Blamage für Berliner Ermittlungsbehörden: Terrorverdächtige aus U-Haft entlassen

Weil das Kammergericht keinen "dringenden Tatverdacht" sieht, kommen zwei Islamisten wieder auf freien Fuß. Die Staatsanwaltschaft ermittelt weiter.

Treffpunkt der Verdächtigen: die Al-Rahman Moschee in Berlin. Bild: dapd

BERLIN taz | Drei Tage vor dem zehnten Jahrestag der Anschläge vom 11. September 2001 herrschte große Aufregung in der Hauptstadt. Ein Großaufgebot der Polizei nahm zwei Berliner unter Terrorverdacht fest.

Der Vorwurf der Staatsanwaltschaft: Sie hätten eine "schwere staatsgefährdende Gewalttat" vorbereitet, sprich: einen Anschlag, und sollen dafür versucht haben, eine große Menge Kühlpads und Chemikalien zu bestellen, mit denen man Bomben basteln kann.

Doch eineinhalb Monate später hat das Berliner Kammergericht nun den Haftbefehl gegen den Deutschlibanesen Samir M. und den Palästinenser Hani N. aufgehoben. Der Grund: Es gebe keinen dringenden Tatverdacht gegen die beiden, der Voraussetzung für eine Untersuchungshaft ist.

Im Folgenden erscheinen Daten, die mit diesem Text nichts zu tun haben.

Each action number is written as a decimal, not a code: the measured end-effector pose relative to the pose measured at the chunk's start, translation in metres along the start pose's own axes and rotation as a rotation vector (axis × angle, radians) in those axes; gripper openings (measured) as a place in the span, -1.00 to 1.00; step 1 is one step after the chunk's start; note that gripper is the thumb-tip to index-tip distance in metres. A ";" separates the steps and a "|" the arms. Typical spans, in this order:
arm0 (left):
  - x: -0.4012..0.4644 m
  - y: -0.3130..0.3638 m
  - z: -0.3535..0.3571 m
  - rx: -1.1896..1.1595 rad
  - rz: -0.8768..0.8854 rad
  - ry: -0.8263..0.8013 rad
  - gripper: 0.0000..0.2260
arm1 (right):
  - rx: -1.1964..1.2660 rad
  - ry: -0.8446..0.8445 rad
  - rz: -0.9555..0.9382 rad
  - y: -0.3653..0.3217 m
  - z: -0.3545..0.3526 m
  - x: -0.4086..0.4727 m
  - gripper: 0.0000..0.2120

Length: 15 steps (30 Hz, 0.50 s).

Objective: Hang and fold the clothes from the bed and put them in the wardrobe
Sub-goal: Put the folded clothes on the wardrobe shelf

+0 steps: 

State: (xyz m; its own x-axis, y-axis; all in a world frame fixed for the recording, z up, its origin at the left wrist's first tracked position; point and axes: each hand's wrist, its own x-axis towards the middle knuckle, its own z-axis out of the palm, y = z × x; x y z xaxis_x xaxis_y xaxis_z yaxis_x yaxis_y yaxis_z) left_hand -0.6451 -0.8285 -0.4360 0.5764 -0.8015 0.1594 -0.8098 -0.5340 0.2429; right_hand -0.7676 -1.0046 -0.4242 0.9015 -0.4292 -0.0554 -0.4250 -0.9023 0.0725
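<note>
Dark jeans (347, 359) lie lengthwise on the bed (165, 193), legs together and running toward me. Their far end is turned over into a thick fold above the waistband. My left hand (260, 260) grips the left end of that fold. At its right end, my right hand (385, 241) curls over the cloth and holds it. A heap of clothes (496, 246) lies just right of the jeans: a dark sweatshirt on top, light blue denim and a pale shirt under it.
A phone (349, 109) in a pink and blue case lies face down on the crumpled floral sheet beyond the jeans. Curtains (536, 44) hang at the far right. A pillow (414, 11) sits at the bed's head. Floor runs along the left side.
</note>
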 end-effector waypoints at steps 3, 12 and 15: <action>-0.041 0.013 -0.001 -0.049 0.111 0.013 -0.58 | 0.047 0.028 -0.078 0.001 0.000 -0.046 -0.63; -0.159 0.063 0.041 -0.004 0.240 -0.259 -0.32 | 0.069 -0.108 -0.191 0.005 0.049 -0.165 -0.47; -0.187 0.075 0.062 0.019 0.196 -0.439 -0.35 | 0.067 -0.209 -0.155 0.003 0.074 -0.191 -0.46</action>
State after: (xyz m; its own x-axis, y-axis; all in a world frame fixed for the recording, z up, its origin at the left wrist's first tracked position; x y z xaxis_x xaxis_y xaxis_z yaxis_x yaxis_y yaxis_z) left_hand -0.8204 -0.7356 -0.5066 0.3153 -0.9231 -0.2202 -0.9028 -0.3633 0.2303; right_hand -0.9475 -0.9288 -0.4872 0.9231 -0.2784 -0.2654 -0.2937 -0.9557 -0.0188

"Die Indizien haben nicht ausgereicht", sagte Gerichtssprecher Tobias Kaehne der taz. Es habe keine "klar fassbaren Anhaltspunkte" gegeben, dass ein Terrorakt geplant gewesen sei. Der Besitz von handelsüblichen Chemikalien und eine radikalislamische Gesinnung reichten für einen Haftbefehl nicht aus. "Die Entscheidung zeigt, dass wir noch in einem Rechtsstaat leben", kommentierte Alexander Funck, Anwalt eines der Verdächtigen, die Aufhebung des Haftbefehls.

Die Berliner Staatsanwaltschaft hatte gegen die beiden Berliner nach dem erst 2009 geschaffenen Paragrafen 89a Strafgesetzbuch ermittelt. Demnach kann bereits eine Vorbereitung einer "schweren staatsgefährdenden Gewalttat" bestraft werden, also eine Ausbildung im Terrorlager oder die Beschaffung von Materialien für einen Bombenanschlag.

Zweifel schon bei der Festnahme

Doch im Falle von Samir M. und Hani N. gab es schon direkt nach der Festnahme der beiden Männer Anfang September Zweifel, ob die Ermittler genug in den Händen haben. Dass die Bundesanwaltschaft damals nicht die Ermittlungen an sich riss, wurde von Beobachtern als Zeichen interpretiert, dass die Festnahmen nicht die Dimension hatten, die sie wegen des 9/11-Jahrestags und des bevorstehenden Papstbesuchs in den Medien damals bekamen.

Beide Männer werden der sogenannten Salafisten-Szene in Berlin zugerechnet, einer islamistischen Strömung, die ein Einstieg in die Militanz sein kann. Einer der beiden, Samir M., war im Herbst 2009 schon einmal am Flughafen aufgehalten worden, weil die Sicherheitsbehörden überzeugt davon waren, er wolle sich wie mehrere junge Berliner in den Wochen davor in Afghanistan einer Terrorgruppe anschließen.

Doch auch wenn Samir M. und Hani N. nun seit Mittwoch wieder auf freiem Fuß sind, kündigte die Berliner Staatsanwaltschaft an: Man ermittle weiter gegen die Männer.